Accept arbitrary box objects and position objects

Issue #134 closed
Carl Simon Adorf created an issue

Description

I propose an update to the python API to allow for ducktyping when passing position arrays and box objects.

The proposed API would, for example, allow to express the following code to compute the RDF for multiple frames:

for frame in traj:
    box = freud.box.Box.from_box(frame.box)
    pos = np.ascontiguousarray(frame.positions, np.float32)
    rdf.accumulate(box, pos, pos)

in a more concise and robust way:

for frame in traj:
    rdf.accumulate(frame.box, frame.positions, frame.positions)

Advantages

  • more concise
  • more pythonic in the sense that types are strong but the interface allows for ducktyping of arbitrary box/position objects
  • more secure: Passing arrays with the incorrect dtype currently results in UB, segfaults and incorrect results
  • more robust: future to changes to the internal box object do not break the front-facing API
  • more robust: future changes to the internal position array types do not break the front-facing API

Disadvantages

  • This change requires a programming guideline that makes sure that all python objects are correctly copy/move constructed at the C++/python interface

Timeline

I propose to implement this update for the 0.7 release.

Comments (16)

  1. Eric Harper

    So, @csadorf if I understand correctly, this involves adding the following code to the beginning of each accumulate/compute:

    def accumulate(box, ref_pos, pos):
        if not isinstance(box, freud.box.Box):
            try:
                box = freud.box.Box.from_box(box)
            except:
                raise TypeError("supplied box is not of type freud.box.Box or cannot be converted")
        ref_pos = np.ascontiguousarray(ref_pos)
        pos = np.ascontiguousarray(pos)
    
  2. Bradley Dice

    @csadorf Are you interested in working on this issue? It is a good suggestion. ...and you can still get it done before the 0.7 release. :)

  3. Vyas Ramasubramani

    We've proposed a new release cycle, but realistically I don't think that cycle will actually kick in for a while. Once we start releasing again we would like to release monthly, but we have a lot of work to do on the current version before we get there so you have time. Just ping us when you're ready to work on this, and we'll do the same if we progress to a point where a release candidate is on the horizon.

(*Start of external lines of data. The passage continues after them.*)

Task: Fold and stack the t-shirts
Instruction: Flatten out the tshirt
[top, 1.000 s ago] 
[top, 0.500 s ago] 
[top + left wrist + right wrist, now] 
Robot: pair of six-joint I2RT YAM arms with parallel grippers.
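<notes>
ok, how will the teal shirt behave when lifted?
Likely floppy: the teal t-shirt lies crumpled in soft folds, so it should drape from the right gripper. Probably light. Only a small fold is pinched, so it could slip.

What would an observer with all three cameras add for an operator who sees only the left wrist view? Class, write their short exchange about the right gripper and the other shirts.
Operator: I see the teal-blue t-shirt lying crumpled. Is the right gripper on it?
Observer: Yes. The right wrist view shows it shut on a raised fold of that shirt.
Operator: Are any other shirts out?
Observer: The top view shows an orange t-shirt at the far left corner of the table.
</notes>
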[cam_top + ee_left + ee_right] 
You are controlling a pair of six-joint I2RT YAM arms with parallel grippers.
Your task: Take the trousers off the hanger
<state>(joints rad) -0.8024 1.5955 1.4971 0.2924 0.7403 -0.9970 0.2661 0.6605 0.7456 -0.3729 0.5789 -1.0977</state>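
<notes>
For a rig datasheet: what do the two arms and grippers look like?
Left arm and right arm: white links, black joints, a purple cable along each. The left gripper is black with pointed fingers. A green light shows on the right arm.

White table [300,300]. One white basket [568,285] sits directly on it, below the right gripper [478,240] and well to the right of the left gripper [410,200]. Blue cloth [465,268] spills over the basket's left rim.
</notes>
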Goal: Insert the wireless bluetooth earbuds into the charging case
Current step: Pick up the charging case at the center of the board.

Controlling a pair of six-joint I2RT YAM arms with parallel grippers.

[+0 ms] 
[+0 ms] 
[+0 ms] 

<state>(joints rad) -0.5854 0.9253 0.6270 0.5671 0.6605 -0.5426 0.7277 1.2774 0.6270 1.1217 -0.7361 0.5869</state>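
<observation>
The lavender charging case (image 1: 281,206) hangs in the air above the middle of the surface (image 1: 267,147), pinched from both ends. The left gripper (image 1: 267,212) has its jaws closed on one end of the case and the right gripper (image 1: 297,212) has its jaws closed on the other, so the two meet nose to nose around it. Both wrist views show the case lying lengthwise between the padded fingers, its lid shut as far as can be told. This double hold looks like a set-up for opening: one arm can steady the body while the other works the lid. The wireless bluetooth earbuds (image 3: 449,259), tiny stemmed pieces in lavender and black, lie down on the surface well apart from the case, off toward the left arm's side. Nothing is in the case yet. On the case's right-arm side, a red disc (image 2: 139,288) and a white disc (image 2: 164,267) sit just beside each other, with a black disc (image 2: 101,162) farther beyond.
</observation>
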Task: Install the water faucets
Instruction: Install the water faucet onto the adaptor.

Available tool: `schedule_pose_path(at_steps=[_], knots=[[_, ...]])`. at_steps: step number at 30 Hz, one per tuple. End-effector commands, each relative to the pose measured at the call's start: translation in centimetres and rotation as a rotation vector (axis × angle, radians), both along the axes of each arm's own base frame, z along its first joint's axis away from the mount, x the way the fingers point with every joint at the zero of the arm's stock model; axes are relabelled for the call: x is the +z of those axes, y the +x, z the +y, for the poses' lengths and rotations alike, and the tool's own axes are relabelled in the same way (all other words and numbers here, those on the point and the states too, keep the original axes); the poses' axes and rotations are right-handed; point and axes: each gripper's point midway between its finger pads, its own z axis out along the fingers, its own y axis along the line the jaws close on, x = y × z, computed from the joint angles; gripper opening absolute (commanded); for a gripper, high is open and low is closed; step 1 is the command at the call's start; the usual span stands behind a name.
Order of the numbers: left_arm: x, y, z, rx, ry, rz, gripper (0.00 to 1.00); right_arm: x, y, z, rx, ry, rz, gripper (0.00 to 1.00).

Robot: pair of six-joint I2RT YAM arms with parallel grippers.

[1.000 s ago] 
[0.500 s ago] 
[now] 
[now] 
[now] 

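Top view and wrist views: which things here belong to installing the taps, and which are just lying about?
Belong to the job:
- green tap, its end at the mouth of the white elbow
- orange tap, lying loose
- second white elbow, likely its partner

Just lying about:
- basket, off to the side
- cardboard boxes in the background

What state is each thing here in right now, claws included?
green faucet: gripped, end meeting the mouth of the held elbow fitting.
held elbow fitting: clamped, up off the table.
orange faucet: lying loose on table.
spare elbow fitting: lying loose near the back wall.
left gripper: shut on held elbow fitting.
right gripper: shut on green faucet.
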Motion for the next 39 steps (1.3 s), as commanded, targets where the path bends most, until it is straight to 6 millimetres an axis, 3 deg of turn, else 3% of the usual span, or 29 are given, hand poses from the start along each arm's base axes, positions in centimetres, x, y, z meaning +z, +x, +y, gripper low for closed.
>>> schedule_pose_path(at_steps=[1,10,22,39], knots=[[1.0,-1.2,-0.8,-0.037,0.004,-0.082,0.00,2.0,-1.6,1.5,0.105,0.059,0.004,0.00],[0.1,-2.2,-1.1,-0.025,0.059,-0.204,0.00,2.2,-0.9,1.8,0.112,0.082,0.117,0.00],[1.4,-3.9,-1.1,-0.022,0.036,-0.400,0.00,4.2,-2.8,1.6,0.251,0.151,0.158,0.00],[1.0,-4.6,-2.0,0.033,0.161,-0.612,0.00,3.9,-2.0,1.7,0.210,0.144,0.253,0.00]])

  4. Carl Simon Adorf reporter

    I'm on the latest version (0.10.0) and I'm still getting errors when passing a gsd-hoomd-box:

    ttributeError                            Traceback (most recent call last)
    freud/box.pyx in freud.box.Box.from_box()
    
    AttributeError: 'numpy.ndarray' object has no attribute 'Lx'
    
    During handling of the above exception, another exception occurred:
    
    IndexError                                Traceback (most recent call last)
    <ipython-input-8-68067f797d43> in <module>()
          9     psi = list()
         10     for frame in trajectory[-10:]:  # iterate through the last 10 frames
    ---> 11         op_hex.compute(frame.configuration.box, frame.particles.position)
         12         print(np.abs(np.mean(op_hex.psi)))
         13         psi.append(op_hex.compute(frame.configuration.box, frame.particles.position))
    
    freud/order.pyx in freud.order.HexOrderParameter.compute()
    
    ~/miniconda3/lib/python3.6/site-packages/freud/common.py in convert_box(box)
         68     if not isinstance(box, freud.box.Box):
         69         try:
    ---> 70             box = freud.box.Box.from_box(box)
         71         except ValueError:
         72             raise
    
    freud/box.pyx in freud.box.Box.from_box()
    
    IndexError: only integers, slices (`:`), ellipsis (`...`), numpy.newaxis (`None`) and integer or boolean arrays are valid indices
    

    Are we not testing gsd-box objects?

  5. Vyas Ramasubramani

    We made a few minor fixes to this after the original 0.10.0 release. Your use case should work, and it works for me with a test GSD file. Are you building freud from source? If so, you may need to specify --ENABLE-CYTHON for setup.py, the CPP files are only up-to-date as of the last release.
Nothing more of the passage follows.